Taking The Stage In The Shadow Of A Tempest

Ann Gundersheimer, Haley Hines, and Lilian Moore in "Shell Game" by Meg Hanna-Tominaga.
It’s called Theatre Odyssey
for a reason...
and even Hurricane Ian
can’t stop the
One-Act Play Festival.
By Phil Lederer
It’s Tuesday afternoon, a hurricane has just raked its watery claws through the region and festival manager Tom Aposporos is in a coffee joint that sounds like a dance club, trying to be heard over the beat as he expounds upon the magic of Theatre Odyssey’s upcoming One-Act Play Festival.

And by “upcoming,” he means ‘tech rehearsal is in a few hours, dress the next day and all four plays in competition better be ready by Thursday—hurricane or no—because the curtain is going up regardless.’
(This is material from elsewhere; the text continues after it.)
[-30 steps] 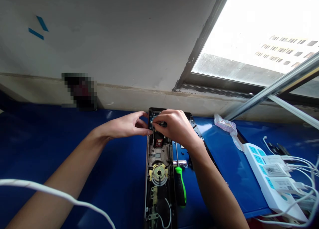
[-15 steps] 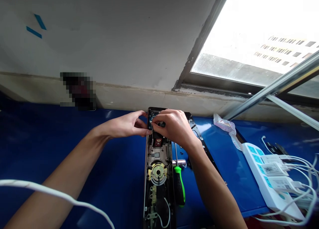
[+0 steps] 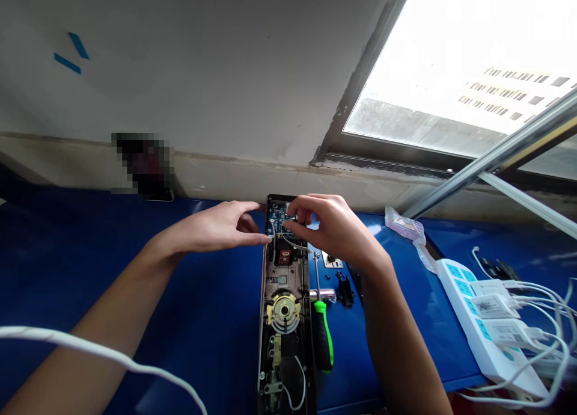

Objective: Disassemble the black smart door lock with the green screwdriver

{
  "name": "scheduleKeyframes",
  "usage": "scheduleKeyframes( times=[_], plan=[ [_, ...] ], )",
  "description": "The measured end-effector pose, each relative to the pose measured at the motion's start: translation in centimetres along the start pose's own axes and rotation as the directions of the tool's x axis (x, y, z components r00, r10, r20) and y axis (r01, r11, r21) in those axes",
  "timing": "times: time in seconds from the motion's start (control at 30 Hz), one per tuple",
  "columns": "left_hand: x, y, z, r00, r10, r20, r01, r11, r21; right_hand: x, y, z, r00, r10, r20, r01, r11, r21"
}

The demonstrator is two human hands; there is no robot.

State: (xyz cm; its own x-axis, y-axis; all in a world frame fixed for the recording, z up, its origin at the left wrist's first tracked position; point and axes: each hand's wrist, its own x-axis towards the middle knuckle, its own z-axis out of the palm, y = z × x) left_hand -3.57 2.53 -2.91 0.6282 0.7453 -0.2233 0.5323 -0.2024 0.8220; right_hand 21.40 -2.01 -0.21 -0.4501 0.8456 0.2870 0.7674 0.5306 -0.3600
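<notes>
A long, narrow lock housing (image 3: 276, 290) lies open with its inner parts showing. At its far end is a blue circuit board (image 3: 276, 213). My left hand (image 3: 220, 225) holds the housing's left edge near that board, its thumb on the rim and its other fingertips partly hidden. Over the board's right side, my right hand (image 3: 327, 222) is closed in a pinch at a thin light cable (image 3: 295, 245), whose end between the fingertips is hard to make out. Beside the housing's right side lies a green and black screwdriver (image 3: 324, 337).
Right of the housing are a shiny cylinder (image 3: 325, 295), a black bracket (image 3: 345, 290), small screws and a small plate (image 3: 332, 260). A white power strip (image 3: 478, 325) with plugged adapters stands further right. A white cable (image 3: 112, 356) crosses the lower left foreground.
My right hand has shifted right and turned, uncovering the blue circuit board and thin cables. The small plate beside the housing now shows. My left hand stays at the housing's edge.
</notes>
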Motion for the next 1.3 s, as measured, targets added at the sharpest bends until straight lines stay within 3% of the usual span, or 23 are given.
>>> scheduleKeyframes(
  times=[0.2, 0.47, 0.57, 0.77, 0.9, 1.07, 1.3],
  plan=[
    [0.0, 0.6, 0.1, 0.982, 0.017, -0.186, 0.009, 0.99, 0.14, -1.0, 0.1, -1.0, 0.97, -0.031, 0.24, 0.018, 0.998, 0.055],
    [-0.2, 1.5, 0.4, 0.935, 0.105, -0.339, -0.041, 0.981, 0.191, -1.2, -0.1, -1.5, 0.958, 0.007, 0.286, -0.037, 0.994, 0.098],
    [-0.5, 2.2, 0.4, 0.94, 0.145, -0.308, -0.077, 0.972, 0.224, -1.3, 0.1, -1.7, 0.965, -0.021, 0.261, -0.013, 0.991, 0.13],
    [-0.9, 2.6, 1.0, 0.988, 0.14, -0.066, -0.117, 0.955, 0.273, -1.4, 0.5, -1.7, 0.962, -0.048, 0.269, -0.038, 0.952, 0.302],
    [-0.5, 2.3, 1.8, 0.985, 0.167, -0.051, -0.141, 0.931, 0.336, -1.1, 0.4, -1.4, 0.957, -0.091, 0.274, -0.028, 0.915, 0.402],
    [-0.2, 2.4, 2.2, 0.982, 0.181, -0.046, -0.153, 0.921, 0.359, -0.5, 0.3, -0.5, 0.962, -0.157, 0.222, 0.077, 0.941, 0.33],
    [-0.3, 2.3, 2.5, 0.984, 0.172, -0.048, -0.14, 0.91, 0.391, -0.2, 0.8, -0.2, 0.952, -0.197, 0.235, 0.107, 0.932, 0.345]
  ],
)
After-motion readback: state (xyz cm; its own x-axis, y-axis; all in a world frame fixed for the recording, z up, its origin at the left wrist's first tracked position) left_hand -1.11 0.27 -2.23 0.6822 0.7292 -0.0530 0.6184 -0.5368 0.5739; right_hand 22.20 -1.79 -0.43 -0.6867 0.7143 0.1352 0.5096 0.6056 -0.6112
“It’s going to be stunning,” he says blithely.

Welcome to Theatre Odyssey.
Running this weekend in the Jane B. Cook Theatre at The Asolo Rep, Theatre Odyssey’s One-Act Play Festival is the latest in the company’s annual celebrations of short-form theater, bringing four original productions to the stage each night over the span of two hours—each in competition for the $1000 cash prize.
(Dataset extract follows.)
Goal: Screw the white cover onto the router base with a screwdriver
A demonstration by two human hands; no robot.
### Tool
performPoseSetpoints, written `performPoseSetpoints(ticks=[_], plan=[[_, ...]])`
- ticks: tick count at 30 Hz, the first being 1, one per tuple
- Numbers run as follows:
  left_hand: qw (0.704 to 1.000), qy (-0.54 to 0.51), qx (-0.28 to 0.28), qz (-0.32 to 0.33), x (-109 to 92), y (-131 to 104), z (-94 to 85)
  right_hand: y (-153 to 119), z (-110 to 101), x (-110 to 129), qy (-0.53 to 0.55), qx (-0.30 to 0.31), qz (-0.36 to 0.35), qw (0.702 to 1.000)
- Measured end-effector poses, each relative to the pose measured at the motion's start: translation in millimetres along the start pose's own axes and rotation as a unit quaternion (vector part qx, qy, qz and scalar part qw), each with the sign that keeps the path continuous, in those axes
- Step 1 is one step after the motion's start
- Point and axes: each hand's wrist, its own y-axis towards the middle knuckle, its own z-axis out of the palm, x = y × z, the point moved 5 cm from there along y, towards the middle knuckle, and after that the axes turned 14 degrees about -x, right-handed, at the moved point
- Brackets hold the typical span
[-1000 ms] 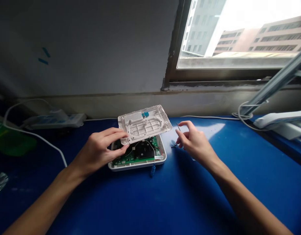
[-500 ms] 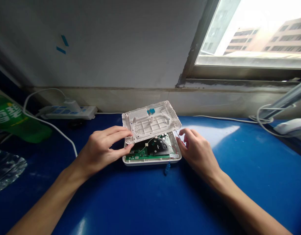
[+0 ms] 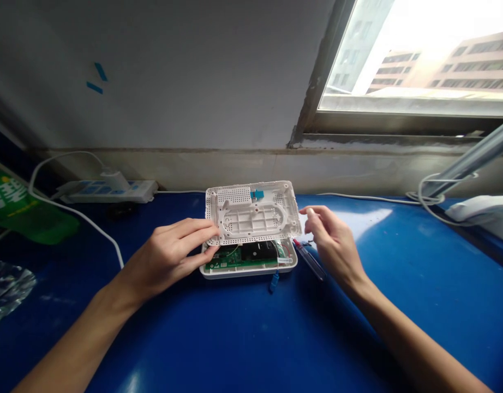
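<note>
My left hand (image 3: 181,245) pinches the lower left corner of a white perforated plastic cover (image 3: 255,215), its ribbed inside facing me. Beneath it lies a white casing (image 3: 251,273) holding a green circuit board (image 3: 231,259) and a black part (image 3: 259,250). A blue tag (image 3: 274,281) hangs at the casing's front edge. Beside the casing's right side a clear screwdriver with a red collar (image 3: 311,261) lies on the table. My right hand (image 3: 333,234) is just right of the cover, fingers curled but apart, with nothing seen between them.
A power strip (image 3: 141,191) with a white plug and cable stands at the back left. Near the left edge are a green bottle (image 3: 34,210) and clear plastic (image 3: 10,289). On the right, a metal pole (image 3: 468,161) rises beside a white object (image 3: 480,213). The blue tabletop (image 3: 235,338) reaches the wall.
The cover has levelled out and tilted up more towards me, hiding more of the board. My right hand has moved away from the casing's side, and the screwdriver now shows on the table.
</note>
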Motion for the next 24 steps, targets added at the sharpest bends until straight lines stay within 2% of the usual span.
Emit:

To qualify for competition, the rules are simple. Productions must be between 20 and 35 minutes in length, and require no more than a handful of actors and minimal set requirements. “Exceptions can be made for work that is exceptional,” Aposporos says, but, in general, the idea is to keep the productions low on spectacle and rich in content. “We’re really looking for exemplary acting and well-written words,” he says.

And although this is only the fourth festival in five years, submissions already come in from around the country whenever the call goes out, with more than 100 scripts arriving for Theatre Odyssey’s readers less than two weeks after this year’s festival announcement. Amateurs and Obie Award-winners—all are welcome and both have been produced in the past.
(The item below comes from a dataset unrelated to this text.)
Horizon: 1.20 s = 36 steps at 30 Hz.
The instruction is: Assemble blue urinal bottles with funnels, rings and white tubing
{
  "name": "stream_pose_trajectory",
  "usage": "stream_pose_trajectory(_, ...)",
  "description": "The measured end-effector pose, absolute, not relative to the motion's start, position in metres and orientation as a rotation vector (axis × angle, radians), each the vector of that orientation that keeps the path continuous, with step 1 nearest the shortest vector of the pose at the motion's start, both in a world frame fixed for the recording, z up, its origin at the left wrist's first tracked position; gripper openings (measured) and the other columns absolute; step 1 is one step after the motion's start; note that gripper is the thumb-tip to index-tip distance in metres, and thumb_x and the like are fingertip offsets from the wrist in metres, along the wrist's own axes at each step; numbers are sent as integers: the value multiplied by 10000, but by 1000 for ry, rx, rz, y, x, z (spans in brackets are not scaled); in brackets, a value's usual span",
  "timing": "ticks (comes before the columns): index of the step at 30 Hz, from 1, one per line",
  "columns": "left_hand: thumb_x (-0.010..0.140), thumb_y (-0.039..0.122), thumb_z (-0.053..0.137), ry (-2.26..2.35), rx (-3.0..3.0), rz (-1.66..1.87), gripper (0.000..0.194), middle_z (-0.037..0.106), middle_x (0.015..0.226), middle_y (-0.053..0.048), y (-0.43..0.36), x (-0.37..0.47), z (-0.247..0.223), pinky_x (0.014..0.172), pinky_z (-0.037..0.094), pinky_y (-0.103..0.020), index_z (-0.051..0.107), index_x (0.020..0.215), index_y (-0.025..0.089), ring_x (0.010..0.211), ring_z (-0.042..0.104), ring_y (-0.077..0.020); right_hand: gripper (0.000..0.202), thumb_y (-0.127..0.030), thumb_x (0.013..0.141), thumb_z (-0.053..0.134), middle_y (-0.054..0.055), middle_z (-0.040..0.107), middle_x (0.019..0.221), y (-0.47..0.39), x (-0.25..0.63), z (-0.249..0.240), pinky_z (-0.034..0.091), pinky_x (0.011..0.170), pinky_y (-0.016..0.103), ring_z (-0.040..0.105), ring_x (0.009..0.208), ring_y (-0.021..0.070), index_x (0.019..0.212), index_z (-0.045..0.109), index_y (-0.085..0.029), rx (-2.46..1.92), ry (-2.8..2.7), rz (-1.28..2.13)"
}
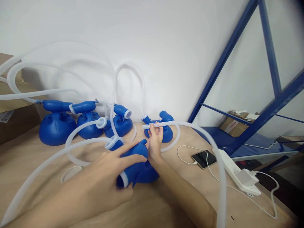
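Observation:
A blue urinal bottle (147,172) lies tilted on the table in front of me, its white-ringed mouth pointing to the lower left. My left hand (118,171) grips it from the left, fingers over the top and thumb near the mouth. Just beyond the bottle, my right hand (155,139) pinches a translucent hose (175,123) close to its end. A white connector (145,126) sits on that hose end, pointing left and apart from the bottle. The hose arches to the right and drops past my right forearm.
Several blue bottles with hoses line the wall, one (57,128) at far left beside cardboard boxes (19,123). A white ring (71,172) lies at left. To the right are a phone (203,159), a power strip (237,172) with cables, and a blue metal frame (225,60).

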<state>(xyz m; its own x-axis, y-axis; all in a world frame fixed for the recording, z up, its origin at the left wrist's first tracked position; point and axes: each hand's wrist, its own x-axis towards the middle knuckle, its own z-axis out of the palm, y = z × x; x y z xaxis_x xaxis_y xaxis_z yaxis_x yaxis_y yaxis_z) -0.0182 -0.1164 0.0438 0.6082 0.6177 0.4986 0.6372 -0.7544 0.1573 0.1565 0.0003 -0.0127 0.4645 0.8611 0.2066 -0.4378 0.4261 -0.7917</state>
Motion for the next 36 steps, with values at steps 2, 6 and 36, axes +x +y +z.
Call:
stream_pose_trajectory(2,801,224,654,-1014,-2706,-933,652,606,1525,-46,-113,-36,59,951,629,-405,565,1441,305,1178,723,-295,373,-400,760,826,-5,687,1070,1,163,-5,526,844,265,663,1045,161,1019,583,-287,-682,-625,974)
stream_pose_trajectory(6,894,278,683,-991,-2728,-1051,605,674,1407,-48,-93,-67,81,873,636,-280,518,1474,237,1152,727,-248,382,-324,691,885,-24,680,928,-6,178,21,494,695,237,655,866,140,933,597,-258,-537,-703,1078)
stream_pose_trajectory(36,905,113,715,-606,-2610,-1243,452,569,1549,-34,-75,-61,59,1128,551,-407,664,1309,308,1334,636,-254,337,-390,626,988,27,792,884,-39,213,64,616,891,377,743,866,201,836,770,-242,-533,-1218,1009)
But the Obie Award-winner doesn’t always win. That’s part of the excitement.

“And this year is not one to miss,” says Aposporos.
Debbie Davidson, Fulvio Della Volta and Lee Gundersheimer in "Deep Freeze" by James Ferguson.
The 2022 festival line-up seems at once disparate but also of a unity. It’s about character. It’s about family. It’s about inner lives and confrontation. It’s about acting and the written word performed.

And one of them is about pornography.

Well, it has pornography in it.

No, not like that.

Without pornography, there’s James Ferguson’s “Deep Freeze,” about a megawatt movie star suffering from a debilitating illness and struggling with advice from both his doctor and his agent. Directed by Sarasota-based playwright/director Katherine Michelle Tanner, the production stars Fulvio Della Volta, alongside Debbie Davidson and Lee Gundersheimer.

The concept seems to share a strange affinity with playwright Craig Bailey’s entry, “The Mockingbird’s Nest,” about an elderly shut-in growing increasingly distrustful of the twin influences in her life—her daughter and her caregiver. Starring Betty Robinson and Nellie O’Brien, this production is directed by writer/actress Ann Morrison, whose solo show “Ann Morrison: Merrily From Center Stage” recently generated Off Broadway buzz and a profile in Variety.

The theme of familial distrust carries over to Meg Hanna-Tominaga’s “Shell Game,” which brings the audience into the room as a mother forces a reunion with her estranged daughter on Halloween night. A good idea in real life? Who knows, but it’s sure to be fantastic drama and what’s an audience but a bunch of voyeurs in nicer clothes. (Or clothes at all.) This one stars Ann Gundersheimer, Lilian Moore and Haley Hines, all under the direction of none other than Jeffery Kin, former artistic director for The Players Theatre.
Betty Robinson and Nellie O'Brien in "The Mockingbird's Nest" by Craig Bailey.
I can hear you now. “Where’s the porn?”

It’s not porn. It’s a festival wild card by playwright Philip J. Kaplan, whose “What Are You Looking At?” explores the difference between fiction and reality, online and offline, with a character study of a virtual porn star with an anger problem and an identity crisis. Starring Harris Elizabeth King, Scott Ehrenpreis, Anuj K. Naidu and Michael DeMaio, the writer/actor Blake Walton of SaraSolo directs.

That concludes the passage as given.